What to look for before you book a liveaboard?
Tips to help you decide what liveaboard diving vacation is best for you.
- A boat with a long narrow hull will be fast whereas a wider hull, such as a catamaran is more stable.
- A wooden hull sits high in the water and is more affected by the sea conditions
- A steel hull sits lower in the water and as it's heavier than wood will be slower.
- Two high-pressure compressors.
- Low-pressure compressors to supply Nitrox (many liveaboards offer Nitrox for free)
- High-pressure oxygen supplies for diving emergencies.
- If you want to use trimix, check that the vessel carries sufficient helium, and check the cost.
- 2 generators should be available, switching from one to the other.
- Check what voltage is available for re-charging etc.
- 2 engines give more manoeverabilty and provides a backup.

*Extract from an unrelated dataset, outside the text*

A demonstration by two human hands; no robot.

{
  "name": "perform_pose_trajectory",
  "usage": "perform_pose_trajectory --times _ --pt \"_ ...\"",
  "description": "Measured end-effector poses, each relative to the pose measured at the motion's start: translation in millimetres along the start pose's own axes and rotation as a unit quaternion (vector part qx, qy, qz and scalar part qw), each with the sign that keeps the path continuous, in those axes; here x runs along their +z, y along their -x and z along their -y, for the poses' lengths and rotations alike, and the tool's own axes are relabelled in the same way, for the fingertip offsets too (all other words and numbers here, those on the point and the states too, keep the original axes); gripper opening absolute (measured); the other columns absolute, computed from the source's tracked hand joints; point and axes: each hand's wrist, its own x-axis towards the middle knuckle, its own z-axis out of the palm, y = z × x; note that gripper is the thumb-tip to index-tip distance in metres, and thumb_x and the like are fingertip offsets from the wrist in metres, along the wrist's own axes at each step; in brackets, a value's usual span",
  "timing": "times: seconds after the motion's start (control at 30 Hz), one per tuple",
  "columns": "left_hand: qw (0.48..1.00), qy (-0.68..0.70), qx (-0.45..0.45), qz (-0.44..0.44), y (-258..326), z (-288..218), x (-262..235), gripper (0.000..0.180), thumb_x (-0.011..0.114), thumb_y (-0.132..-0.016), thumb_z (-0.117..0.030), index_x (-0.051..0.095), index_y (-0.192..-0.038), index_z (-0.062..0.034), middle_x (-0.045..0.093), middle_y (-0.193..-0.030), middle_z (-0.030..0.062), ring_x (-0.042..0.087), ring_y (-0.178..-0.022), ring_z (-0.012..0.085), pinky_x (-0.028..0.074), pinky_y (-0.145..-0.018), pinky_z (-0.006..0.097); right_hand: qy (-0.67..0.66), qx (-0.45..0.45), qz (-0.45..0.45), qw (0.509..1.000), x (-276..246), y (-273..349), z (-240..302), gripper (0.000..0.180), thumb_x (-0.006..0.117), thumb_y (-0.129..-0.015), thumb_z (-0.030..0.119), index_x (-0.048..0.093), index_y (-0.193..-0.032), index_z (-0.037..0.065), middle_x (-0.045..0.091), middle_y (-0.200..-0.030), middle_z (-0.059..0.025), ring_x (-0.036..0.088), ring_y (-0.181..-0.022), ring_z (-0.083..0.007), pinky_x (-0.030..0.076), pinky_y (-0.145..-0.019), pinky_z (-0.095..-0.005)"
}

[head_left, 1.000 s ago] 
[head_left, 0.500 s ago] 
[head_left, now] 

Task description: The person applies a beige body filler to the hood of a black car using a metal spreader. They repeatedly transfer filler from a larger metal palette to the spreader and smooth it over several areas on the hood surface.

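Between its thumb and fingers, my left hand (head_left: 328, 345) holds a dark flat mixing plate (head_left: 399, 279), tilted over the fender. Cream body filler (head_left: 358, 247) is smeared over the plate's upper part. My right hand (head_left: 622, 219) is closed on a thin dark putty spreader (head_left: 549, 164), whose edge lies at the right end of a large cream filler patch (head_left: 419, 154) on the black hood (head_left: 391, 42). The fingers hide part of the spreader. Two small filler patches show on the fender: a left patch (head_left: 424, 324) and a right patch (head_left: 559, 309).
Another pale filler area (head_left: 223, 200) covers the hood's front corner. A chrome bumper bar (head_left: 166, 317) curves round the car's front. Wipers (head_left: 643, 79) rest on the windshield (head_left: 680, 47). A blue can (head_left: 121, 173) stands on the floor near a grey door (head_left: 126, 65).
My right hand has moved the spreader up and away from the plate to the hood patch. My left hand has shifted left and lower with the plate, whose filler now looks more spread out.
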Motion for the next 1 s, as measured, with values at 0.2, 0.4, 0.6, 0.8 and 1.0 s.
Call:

- GPS and Radar are a must.
- A powerful marine VHF radio to keep in touch especially when there is no mobile phone signal.
- Life rafts, life jackets and Emergency Position Indicating Radio Beacons
Entry and Exit:
- It needs to be easy and safe.
- A purpose-built dive deck with sufficient space for all the divers.
- Personal storage space for gear.
- Your tank will need to be filled where it is stowed, and this job must be carried out securely, so that a rolling vessel doesn't tip everything onto the deck.
- Is there a freshwater shower and nearby toilet?
- How spacious are the cabins and do they have air con?
- Is there a watermaker?
- What entertainment is there on board? (DVDs, video screen, etc)
- Food - this can make or break the enjoyment of your trip, regardless of how good the diving is.
- Are there sufficient tenders for the number of guests?
- Is there a dedicated camera room with a dry table area kept just for camera equipment with power facilities?
- Is there a separate freshwater rinse tank for cameras?
- Many boats now boast Jacuzzis. However, remember that being in hot water immediately after diving could lead to skin bends. [Divers who have been chilled on decompression dives (or dives near the no-decompression limit) and take very hot baths or showers may stimulate bubble formation. Source: www.emedicine.com]
Lastly, the crew. A good crew can make all the difference to your trip. Check the guide:diver ratio. A knowledgeable dive guide will make all the difference to your diving.